Extracted records:
══════════

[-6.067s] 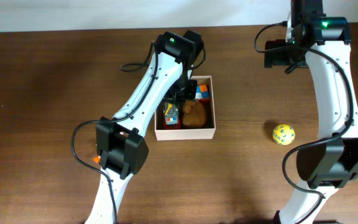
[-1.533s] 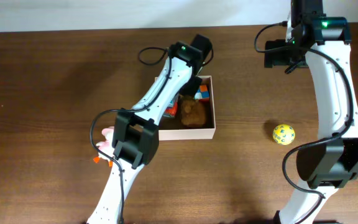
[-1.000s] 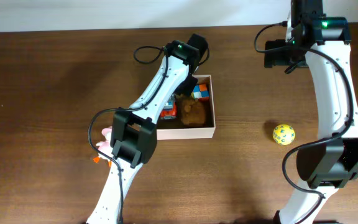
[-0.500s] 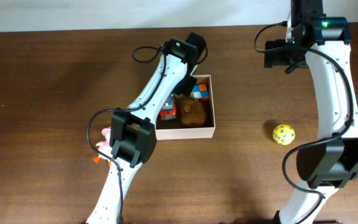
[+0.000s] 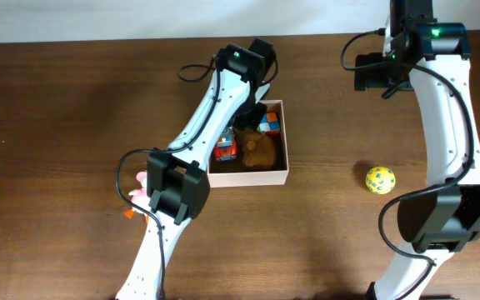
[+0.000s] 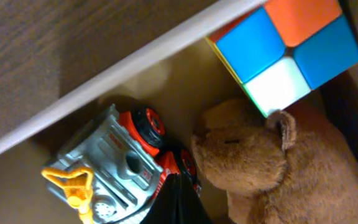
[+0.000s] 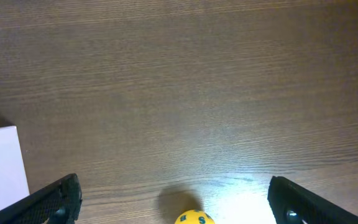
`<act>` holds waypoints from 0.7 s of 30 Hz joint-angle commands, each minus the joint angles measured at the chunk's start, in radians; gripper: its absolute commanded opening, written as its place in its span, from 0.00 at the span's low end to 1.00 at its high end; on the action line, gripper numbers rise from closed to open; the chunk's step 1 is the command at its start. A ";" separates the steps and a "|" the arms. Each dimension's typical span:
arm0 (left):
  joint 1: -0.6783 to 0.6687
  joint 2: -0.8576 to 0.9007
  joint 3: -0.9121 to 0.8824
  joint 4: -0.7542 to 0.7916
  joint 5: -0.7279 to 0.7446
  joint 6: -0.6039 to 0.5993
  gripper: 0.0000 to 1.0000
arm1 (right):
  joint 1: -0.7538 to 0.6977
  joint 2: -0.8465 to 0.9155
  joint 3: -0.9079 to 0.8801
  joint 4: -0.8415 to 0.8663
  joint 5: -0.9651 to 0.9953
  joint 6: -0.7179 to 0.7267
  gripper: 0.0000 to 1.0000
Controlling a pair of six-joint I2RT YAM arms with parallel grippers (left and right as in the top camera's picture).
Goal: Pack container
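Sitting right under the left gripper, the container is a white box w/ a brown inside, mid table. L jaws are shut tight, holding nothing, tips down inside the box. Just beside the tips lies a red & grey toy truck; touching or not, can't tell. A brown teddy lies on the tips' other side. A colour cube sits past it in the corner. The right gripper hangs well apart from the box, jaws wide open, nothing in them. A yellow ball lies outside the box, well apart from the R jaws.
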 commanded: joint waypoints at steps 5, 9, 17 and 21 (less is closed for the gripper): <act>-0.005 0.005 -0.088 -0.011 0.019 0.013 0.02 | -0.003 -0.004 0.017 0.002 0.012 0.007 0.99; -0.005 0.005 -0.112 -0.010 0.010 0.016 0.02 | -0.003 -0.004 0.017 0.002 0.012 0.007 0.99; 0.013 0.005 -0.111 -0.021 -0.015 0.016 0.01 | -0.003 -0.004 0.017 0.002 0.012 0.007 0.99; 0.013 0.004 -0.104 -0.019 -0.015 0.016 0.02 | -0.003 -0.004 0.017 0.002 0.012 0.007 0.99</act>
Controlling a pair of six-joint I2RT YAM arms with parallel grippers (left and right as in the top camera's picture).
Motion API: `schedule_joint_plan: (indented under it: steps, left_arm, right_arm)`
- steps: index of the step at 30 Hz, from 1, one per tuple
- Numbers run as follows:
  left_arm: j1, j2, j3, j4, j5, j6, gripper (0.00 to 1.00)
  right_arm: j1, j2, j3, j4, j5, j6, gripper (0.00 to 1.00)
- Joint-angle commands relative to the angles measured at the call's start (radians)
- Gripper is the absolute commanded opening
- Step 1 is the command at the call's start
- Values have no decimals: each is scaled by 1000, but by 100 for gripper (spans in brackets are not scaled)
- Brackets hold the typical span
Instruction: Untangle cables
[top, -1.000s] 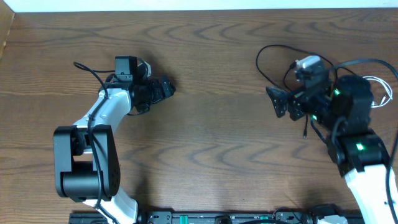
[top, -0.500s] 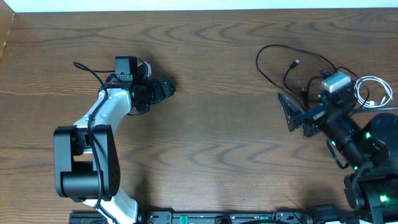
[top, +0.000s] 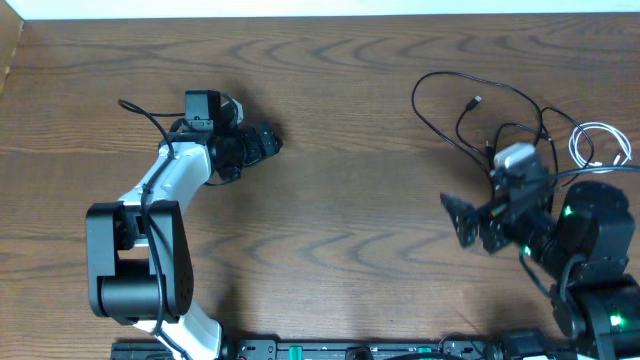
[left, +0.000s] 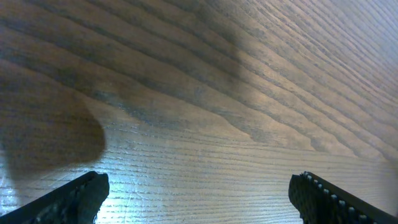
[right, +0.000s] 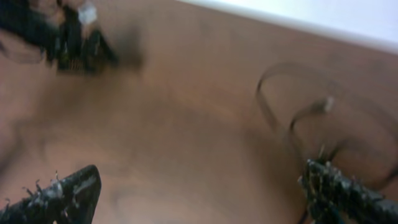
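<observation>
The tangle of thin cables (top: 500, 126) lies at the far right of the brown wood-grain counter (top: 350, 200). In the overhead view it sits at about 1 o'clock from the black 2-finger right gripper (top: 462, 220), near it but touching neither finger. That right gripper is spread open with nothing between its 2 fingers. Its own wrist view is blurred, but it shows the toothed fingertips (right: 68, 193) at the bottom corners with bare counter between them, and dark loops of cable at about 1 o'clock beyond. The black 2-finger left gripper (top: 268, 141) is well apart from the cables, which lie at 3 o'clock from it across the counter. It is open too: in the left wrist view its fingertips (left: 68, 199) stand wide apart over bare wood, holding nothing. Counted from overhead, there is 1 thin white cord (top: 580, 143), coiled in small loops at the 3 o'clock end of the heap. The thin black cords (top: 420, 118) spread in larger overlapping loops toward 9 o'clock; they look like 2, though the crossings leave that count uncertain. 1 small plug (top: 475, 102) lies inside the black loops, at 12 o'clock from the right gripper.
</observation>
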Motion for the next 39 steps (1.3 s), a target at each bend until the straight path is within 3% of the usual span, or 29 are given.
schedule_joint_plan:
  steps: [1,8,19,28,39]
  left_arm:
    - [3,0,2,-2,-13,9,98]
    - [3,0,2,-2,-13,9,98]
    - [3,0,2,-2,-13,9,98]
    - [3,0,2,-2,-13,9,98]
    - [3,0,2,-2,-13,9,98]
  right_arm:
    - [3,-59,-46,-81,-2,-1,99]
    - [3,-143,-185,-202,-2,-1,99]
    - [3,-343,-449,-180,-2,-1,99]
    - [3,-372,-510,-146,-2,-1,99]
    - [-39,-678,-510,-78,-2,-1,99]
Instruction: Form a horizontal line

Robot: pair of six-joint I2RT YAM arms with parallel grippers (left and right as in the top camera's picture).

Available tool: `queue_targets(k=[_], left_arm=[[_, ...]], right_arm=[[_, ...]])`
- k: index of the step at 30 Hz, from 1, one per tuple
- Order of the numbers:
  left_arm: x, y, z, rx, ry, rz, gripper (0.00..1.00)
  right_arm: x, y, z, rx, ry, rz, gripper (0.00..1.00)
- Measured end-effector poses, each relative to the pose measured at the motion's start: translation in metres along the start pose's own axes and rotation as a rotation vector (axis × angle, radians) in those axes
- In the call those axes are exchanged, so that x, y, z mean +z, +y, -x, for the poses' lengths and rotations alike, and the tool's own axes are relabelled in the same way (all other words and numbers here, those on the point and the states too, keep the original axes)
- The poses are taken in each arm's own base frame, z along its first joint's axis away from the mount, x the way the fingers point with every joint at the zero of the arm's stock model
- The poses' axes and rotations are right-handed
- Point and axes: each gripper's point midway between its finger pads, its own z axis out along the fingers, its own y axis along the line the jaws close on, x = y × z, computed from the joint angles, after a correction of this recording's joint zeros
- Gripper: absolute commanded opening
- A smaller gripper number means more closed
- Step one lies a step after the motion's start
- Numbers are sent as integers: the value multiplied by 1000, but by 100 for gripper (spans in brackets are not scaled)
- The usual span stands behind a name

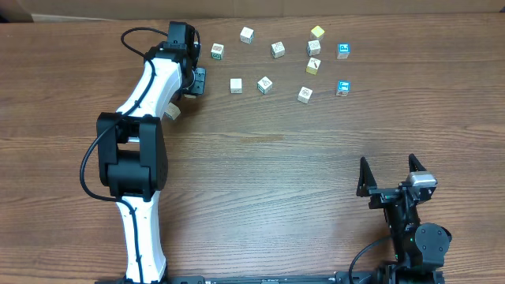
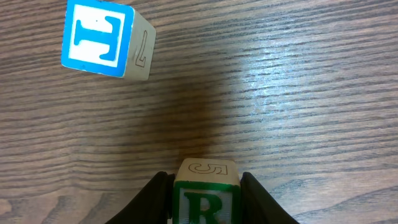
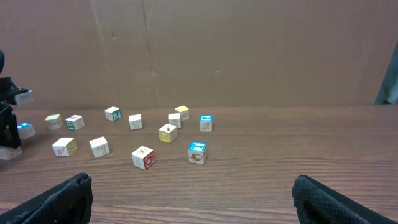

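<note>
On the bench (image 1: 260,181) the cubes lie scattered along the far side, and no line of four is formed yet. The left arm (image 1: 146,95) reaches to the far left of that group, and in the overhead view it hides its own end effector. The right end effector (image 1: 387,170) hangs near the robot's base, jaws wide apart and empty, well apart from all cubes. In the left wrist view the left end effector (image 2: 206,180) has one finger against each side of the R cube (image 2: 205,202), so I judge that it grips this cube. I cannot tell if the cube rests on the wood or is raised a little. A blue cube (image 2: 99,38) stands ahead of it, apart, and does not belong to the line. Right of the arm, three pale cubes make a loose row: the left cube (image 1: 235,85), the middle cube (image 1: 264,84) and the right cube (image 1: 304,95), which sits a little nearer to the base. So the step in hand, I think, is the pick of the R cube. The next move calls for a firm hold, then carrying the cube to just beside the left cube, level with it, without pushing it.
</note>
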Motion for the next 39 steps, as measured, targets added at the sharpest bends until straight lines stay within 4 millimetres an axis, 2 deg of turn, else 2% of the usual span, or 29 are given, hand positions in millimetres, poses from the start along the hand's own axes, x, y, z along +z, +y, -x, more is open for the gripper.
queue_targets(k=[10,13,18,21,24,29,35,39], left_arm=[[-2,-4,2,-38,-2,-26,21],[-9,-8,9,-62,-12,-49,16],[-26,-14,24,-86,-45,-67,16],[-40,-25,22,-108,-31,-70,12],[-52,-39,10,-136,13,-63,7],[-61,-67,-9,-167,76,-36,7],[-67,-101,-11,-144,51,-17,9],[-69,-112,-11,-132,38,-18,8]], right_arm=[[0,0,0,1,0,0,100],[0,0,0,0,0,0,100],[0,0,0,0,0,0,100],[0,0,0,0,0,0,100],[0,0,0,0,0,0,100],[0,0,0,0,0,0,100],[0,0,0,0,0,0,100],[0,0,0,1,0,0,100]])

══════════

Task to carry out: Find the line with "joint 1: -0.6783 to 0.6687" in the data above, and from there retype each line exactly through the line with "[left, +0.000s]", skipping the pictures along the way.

Result of the task:
  joint 1: -0.6783 to 0.6687
  joint 2: -0.8576 to 0.9007
  joint 3: -0.9121 to 0.8824
  joint 4: -0.7542 to 0.7916
  joint 5: -0.7279 to 0.7446
  joint 6: -0.6039 to 0.5993
  gripper: 0.0000 to 1.0000
arm1 (right):
  joint 1: -0.7538 to 0.6977
  joint 2: -0.8465 to 0.9155
  joint 3: -0.9079 to 0.8801
  joint 4: -0.8415 to 0.8663
  joint 5: -0.9651 to 0.9953
  joint 6: -0.7179 to 0.7267
  gripper: 0.0000 to 1.0000
Controlling a pair of six-joint I2RT YAM arms with parallel grippers (left and right as in the top camera's picture).
Goal: Pack container
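Sitting right under the left gripper, the container is a white box w/ a brown inside, mid table. L jaws are shut tight, holding nothing, tips down inside the box. Just beside the tips lies a red & grey toy truck; touching or not, can't tell. A brown teddy lies on the tips' other side. A colour cube sits past it in the corner. The right gripper hangs well apart from the box, jaws wide open, nothing in them. A yellow ball lies outside the box, well apart from the R jaws.
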 commanded: joint waypoints at steps 5, 9, 17 and 21 (less is closed for the gripper): <act>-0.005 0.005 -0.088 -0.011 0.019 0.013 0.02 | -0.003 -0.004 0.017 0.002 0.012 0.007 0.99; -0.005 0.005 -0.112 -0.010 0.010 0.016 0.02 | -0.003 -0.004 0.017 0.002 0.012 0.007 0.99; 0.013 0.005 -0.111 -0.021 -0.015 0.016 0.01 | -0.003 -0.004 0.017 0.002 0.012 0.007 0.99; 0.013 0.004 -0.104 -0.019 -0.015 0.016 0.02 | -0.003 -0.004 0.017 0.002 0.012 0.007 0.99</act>
Controlling a pair of six-joint I2RT YAM arms with parallel grippers (left and right as in the top camera's picture).
Motion API: `schedule_joint_plan: (indented under it: steps, left_arm, right_arm)`
- steps: index of the step at 30 Hz, from 1, one per tuple
- Numbers run as follows:
  left_arm: j1, j2, j3, j4, j5, j6, gripper (0.00 to 1.00)
  right_arm: j1, j2, j3, j4, j5, j6, gripper (0.00 to 1.00)
- Joint-angle commands relative to the angles measured at the call's start (radians)
- Gripper is the absolute commanded opening
- Step 1 is the command at the call's start
- Values have no decimals: each is scaled by 1000, but by 100 for gripper (spans in brackets are not scaled)
- Brackets hold the typical span
Instruction: Untangle cables
[top, -1.000s] 
[top, -0.500s] 
[top, +0.000s] 
[left, +0.000s] 

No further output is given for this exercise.